▶ _YOUR ASSIGNMENT_: Repeat the lines beginning at the one with "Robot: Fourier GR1" and running to the end of the material, keeping the first and last of them, exactly as they appear.

▶ _COLLECTED DATA_:

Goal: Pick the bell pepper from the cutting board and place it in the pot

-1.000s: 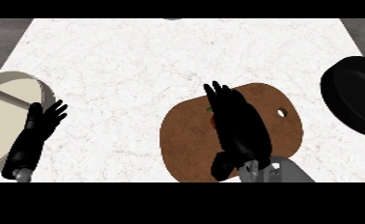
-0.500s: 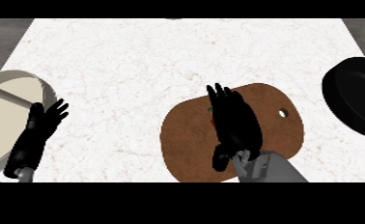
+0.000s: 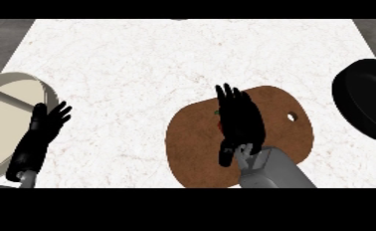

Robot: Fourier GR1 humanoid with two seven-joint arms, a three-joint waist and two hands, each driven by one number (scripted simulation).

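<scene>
Right robot hand [image 3: 239,121], fingers straight, is covering small red bell pepper [image 3: 221,124] on brown oval wooden cutting board [image 3: 195,145]; closing blind risks nudging it aside.

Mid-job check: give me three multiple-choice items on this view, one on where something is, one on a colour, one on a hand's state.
1. Where is the right hand?
A. over the cutting board
B. over the pot
C. off the counter

2. What colour is the pot?
A. white
B. black
C. brown

3. How is the left hand?
A. curled round the bell pepper
B. pressing on the board
C. open, fingers up, at the view's left

Answers: 1 A, it lies over the brown board, the pepper barely showing beside it. 2 B, dark at the right edge. 3 C, fingers spread, holding nothing.
</scene>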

▶ _SOLUTION BELOW_:
Robot: Fourier GR1 humanoid with two seven-joint arms, a three-joint waist and two hands, each driven by one number (scripted simulation).

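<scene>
Right robot hand [image 3: 239,121], fingers straight, is covering small red bell pepper [image 3: 221,124] on brown oval wooden cutting board [image 3: 195,145]; closing blind risks nudging it aside.

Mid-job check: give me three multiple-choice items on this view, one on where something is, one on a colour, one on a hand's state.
1. Where is the right hand?
A. over the cutting board
B. over the pot
C. off the counter

2. What colour is the pot?
A. white
B. black
C. brown

3. How is the left hand?
A. curled round the bell pepper
B. pressing on the board
C. open, fingers up, at the view's left

Answers: 1 A, it lies over the brown board, the pepper barely showing beside it. 2 B, dark at the right edge. 3 C, fingers spread, holding nothing.
</scene>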

That covers the exercise completely.